The game includes Plans, too, which allow the player to customize difficulty, item arrangement, add more enemies, and so on.
A nice little addition is the Stella’s Dungeon minigame; you can prepare this little girl to go to previous dungeons you have visited, and she will return with loot that you can’t otherwise get in the game. The way that this works and the presentation of the game itself are stellar.
Fans of the series will find no big reason not to buy this title. The world and characters are a ton of fun and, in particular, the milieu in general is simply a very enjoyable environment. If you are a fan of the Fencer or Mugen souls series, this is not too different in terms of gameplay and style, but has a more fully realized world.
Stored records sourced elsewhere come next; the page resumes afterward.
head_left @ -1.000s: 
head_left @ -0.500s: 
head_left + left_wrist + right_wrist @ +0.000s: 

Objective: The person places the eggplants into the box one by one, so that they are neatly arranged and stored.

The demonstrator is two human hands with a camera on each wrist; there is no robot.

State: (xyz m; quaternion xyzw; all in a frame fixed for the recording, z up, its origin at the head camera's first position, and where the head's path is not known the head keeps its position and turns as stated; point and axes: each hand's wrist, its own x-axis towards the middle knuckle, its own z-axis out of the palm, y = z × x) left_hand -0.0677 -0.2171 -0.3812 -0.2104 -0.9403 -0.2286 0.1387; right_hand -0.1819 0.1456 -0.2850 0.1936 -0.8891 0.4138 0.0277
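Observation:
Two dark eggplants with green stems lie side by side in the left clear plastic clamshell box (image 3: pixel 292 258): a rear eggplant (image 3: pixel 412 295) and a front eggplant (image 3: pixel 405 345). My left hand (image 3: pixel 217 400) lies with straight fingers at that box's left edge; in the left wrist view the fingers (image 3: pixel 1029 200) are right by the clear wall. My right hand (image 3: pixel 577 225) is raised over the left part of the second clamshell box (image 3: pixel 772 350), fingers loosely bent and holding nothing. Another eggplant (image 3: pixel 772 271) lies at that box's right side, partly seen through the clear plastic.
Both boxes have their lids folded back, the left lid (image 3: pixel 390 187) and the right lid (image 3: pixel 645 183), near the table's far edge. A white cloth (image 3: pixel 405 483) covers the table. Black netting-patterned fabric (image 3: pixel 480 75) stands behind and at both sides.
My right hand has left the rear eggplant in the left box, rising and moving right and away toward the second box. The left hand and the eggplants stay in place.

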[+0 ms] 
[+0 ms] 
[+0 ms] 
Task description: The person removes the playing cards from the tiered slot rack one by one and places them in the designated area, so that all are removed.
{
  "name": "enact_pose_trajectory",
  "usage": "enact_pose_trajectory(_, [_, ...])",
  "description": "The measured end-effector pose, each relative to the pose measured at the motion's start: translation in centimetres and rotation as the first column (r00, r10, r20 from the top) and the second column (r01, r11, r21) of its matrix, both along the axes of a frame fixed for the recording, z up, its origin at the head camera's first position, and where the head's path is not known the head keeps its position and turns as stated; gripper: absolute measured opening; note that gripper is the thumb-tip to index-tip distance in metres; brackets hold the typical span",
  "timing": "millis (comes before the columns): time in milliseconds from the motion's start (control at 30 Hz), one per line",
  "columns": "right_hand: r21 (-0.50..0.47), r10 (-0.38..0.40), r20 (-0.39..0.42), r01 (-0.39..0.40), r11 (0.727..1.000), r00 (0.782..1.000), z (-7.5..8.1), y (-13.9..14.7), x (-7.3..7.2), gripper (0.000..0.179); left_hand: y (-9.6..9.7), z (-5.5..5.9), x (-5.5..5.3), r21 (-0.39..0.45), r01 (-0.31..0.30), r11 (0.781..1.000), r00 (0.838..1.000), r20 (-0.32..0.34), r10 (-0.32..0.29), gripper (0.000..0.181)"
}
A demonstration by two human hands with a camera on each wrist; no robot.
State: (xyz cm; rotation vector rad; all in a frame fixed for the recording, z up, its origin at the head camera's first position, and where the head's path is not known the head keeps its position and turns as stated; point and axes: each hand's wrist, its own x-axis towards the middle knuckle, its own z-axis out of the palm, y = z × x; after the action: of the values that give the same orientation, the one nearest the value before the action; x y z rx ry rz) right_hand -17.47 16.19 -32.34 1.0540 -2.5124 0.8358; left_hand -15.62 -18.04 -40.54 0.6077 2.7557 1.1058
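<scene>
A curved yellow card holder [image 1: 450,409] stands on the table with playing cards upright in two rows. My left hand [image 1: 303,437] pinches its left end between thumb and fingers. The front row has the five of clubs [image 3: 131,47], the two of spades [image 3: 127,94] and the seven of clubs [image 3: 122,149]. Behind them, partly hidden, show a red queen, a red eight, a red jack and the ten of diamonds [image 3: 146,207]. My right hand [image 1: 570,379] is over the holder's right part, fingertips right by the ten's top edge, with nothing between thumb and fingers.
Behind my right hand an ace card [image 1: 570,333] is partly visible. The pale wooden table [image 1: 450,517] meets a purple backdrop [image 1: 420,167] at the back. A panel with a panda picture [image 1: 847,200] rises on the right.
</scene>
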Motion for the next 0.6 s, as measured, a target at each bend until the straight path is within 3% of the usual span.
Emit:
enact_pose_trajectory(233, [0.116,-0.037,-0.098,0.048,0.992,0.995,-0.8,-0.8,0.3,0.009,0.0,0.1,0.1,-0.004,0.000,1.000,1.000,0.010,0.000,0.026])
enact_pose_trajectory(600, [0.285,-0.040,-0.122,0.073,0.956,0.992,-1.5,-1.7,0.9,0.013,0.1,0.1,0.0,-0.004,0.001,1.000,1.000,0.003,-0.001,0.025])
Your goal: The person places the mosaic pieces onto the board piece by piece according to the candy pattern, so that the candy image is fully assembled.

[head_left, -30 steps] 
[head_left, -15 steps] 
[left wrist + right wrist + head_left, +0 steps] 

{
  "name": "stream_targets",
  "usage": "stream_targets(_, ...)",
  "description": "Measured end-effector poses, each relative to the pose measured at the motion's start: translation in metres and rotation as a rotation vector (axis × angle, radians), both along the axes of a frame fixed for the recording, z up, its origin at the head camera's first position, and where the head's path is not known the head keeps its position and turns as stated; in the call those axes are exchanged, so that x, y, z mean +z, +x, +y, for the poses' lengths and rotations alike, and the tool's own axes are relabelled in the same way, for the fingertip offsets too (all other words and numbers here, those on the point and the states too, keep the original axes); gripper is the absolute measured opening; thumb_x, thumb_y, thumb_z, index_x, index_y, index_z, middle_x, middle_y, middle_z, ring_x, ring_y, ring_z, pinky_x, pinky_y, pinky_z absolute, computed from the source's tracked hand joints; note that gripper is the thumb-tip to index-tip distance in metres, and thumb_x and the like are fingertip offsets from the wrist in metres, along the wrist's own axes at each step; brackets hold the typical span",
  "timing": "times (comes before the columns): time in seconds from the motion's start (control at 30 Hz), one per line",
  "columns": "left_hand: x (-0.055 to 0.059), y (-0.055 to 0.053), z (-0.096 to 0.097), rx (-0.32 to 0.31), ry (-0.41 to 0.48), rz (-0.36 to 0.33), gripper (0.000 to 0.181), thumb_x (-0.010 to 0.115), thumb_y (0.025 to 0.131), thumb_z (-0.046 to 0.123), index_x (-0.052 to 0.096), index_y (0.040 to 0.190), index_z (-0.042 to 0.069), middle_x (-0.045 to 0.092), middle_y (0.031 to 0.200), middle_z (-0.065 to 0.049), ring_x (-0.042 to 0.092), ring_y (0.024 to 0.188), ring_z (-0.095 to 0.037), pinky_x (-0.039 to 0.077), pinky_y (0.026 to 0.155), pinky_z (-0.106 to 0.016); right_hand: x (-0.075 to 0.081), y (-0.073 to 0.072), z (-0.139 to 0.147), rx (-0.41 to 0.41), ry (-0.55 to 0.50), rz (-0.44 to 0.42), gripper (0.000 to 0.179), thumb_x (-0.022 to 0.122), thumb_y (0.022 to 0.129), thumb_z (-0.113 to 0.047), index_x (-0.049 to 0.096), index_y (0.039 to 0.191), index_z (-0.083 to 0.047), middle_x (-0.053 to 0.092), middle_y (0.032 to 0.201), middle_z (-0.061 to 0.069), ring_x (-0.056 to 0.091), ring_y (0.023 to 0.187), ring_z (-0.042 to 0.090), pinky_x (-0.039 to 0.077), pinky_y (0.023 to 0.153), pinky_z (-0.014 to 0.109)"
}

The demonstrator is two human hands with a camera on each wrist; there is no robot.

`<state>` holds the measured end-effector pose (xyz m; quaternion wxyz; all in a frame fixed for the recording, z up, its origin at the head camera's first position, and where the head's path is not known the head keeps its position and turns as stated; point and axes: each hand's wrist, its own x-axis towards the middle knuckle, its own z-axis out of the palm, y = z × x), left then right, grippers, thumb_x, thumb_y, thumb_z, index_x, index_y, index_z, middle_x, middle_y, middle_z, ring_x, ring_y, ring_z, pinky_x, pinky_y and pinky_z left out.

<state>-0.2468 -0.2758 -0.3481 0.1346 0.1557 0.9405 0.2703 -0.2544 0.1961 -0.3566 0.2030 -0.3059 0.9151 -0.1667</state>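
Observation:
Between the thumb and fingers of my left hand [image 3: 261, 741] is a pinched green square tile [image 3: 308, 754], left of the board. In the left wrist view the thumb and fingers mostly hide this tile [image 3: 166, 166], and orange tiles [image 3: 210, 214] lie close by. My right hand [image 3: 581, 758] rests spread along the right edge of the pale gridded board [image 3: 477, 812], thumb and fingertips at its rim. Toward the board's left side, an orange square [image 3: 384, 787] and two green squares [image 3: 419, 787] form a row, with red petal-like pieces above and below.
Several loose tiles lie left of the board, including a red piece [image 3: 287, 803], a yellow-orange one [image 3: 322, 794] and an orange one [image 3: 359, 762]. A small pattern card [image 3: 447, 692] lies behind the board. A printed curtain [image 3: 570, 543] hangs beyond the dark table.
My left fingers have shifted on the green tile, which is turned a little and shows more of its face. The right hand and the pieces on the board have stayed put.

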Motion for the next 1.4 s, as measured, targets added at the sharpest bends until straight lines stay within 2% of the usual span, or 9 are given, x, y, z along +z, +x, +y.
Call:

Newcomers should be aware that Hyperdimension Neptunia Re;birth 2: Sisters Generation pretty much throws you right into the deep end.
The Verdict: 8
- Amazingly fun world populated with quirky characters
- Relates to the video game industry in a fun, playful way
- Solid gameplay/battle mechanics that allow you to influence the world to your whim
- Great and poppy art with customizable 3D designs and solid voice actors for both English and Japanese audio
- Stella’s Dungeon is a great multi-tasker mini-game, reminiscent of the Skies of Arcadia mini-game, which allows you to gain access to special items
- The repetitive use of linear and flat level design makes dungeons boring and is the biggest negative of the game
- The turn order in battles can be a little confusing, as performing certain actions with a character will fully remove them from the predetermined order, somewhat damaging strategy
- For newcomers, it might be hard to fully grasp the story and world of Neptunia with no way to truly catch up
[Editor’s note: the last sentence of the review has been edited post-publication.]